Banks no longer profitable

This morning's Nikkei Shimbun reported in its electronic edition that Kirayaka Bank, headquartered in Yamagata City, was considering applying for public funds.

Kirayaka Bank has applied for public funds twice before, once after the Lehman Shock and once after the Great East Japan Earthquake.
While the two previous applications were due to unavoidable accidents, the reasons for this latest application are a true reflection of the current situation of Japanese banks.

The direct reason for the application for public funds was due to the decline in stock prices caused by the increase in interest rates by the U.S. Fed.
Unrealized losses on securities held by Kirayaka Bank have ballooned to 12.1 billion yen. This appears to have caused the bank's capital adequacy ratio to decline.


Unrealized gains on securities at regional banks are about 1.4 trillion yen, although 700 billion yen less than the previous year, which means that Kirayaka Bank has failed to invest in foreign bonds.

日本経済新聞より転載


The graph above shows the percentage of foreign bonds in the securities held by the 100 regional banks.
Banks are financial institutions that are sustained by investing the deposits of their depositors. Therefore, they have been very prudent in their investment activities, taking as little risk as possible. Banks are known for their strict screening process for loans.

Despite the sluggish Japanese economy, bank deposits continue to grow. According to the Japanese Bankers Association, deposits at the end of last month (April 2022) were up 2.8% from last year to 883 trillion yen. Loans, on the other hand, totaled only 524 trillion yen.
The loan-to-deposit ratio, or loan-to-deposit ratio, is 59.3%.

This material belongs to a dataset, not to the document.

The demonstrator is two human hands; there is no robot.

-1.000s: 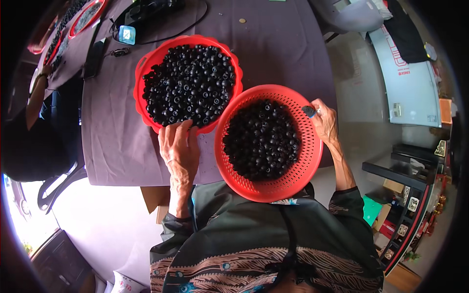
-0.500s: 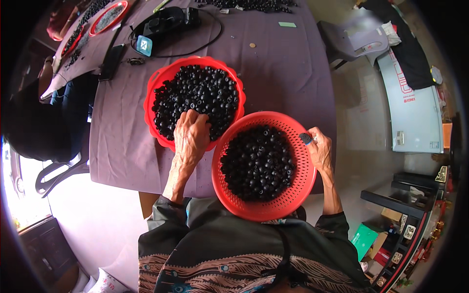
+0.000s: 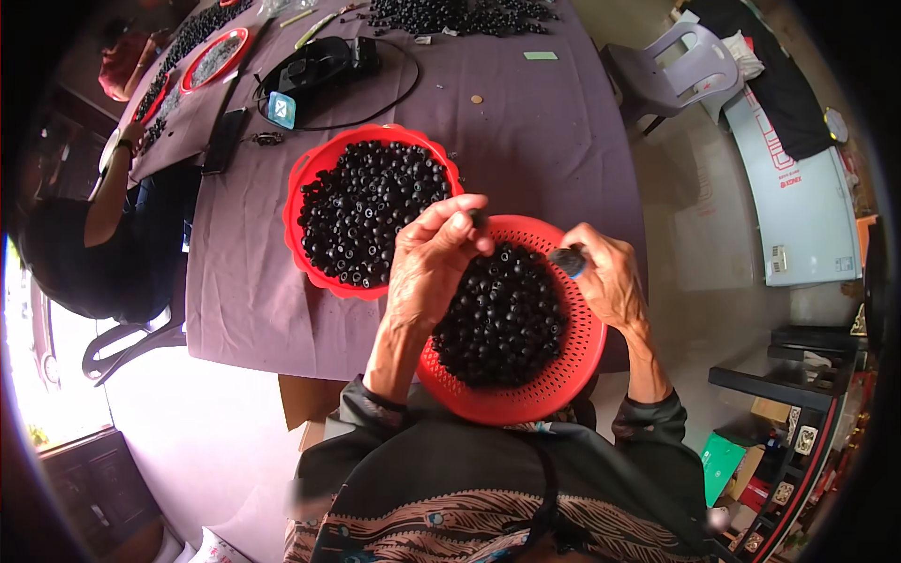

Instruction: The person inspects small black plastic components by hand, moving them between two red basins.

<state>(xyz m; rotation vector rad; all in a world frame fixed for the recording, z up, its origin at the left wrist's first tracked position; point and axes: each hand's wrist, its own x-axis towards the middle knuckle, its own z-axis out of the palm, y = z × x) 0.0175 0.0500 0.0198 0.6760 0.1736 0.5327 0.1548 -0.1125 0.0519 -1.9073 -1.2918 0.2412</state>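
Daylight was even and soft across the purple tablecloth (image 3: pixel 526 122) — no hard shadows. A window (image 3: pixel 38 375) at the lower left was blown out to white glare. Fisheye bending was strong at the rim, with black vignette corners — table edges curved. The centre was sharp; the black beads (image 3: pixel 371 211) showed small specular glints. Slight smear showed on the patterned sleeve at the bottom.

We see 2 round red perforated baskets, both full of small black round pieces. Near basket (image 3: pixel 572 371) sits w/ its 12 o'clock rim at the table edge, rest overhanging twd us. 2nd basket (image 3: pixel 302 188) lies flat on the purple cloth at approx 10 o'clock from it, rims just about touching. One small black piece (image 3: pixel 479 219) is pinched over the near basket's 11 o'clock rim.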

One of the functions of banks is credit creation. This refers to the creation of credit money by lending deposits. Therefore, the higher the loan-to-deposit ratio, the better the bank is functioning.
Incidentally, the loan-to-deposit ratio was 71.4% 10 years ago and 67.7% five years ago, and it has been decreasing every year.

A small loan-to-deposit ratio means that there is little demand for funds from the businesses and households to which they lend.
Banks need to invest the money they receive in order to make a profit.


Traditionally, banks have invested their funds by purchasing government bonds or depositing them with the Bank of Japan, but the Bank of Japan's extraordinary easing has kept interest rates on government bonds low, and with the introduction of negative interest rates and other factors, banks no longer have a solid investment option, although it is less profitable.

Deposits continue to increase (up 286 trillion yen over the past 10 years), but the number of lenders is not increasing. They are also unable to generate investment profits from government bonds. Therefore, more and more banks are trying to earn profits by purchasing foreign bonds, despite the risks involved. This is clearly shown in the graph of the increase in foreign bonds.

Banks that can no longer make money in their core business are restructuring through consolidation, reducing the number of branches, ATMs, and employees. At the same time, they are trying to survive by cooperating with other banks.
As the Japanese economy shrinks and the population decreases, banks that cannot change their traditional business models will have to disappear.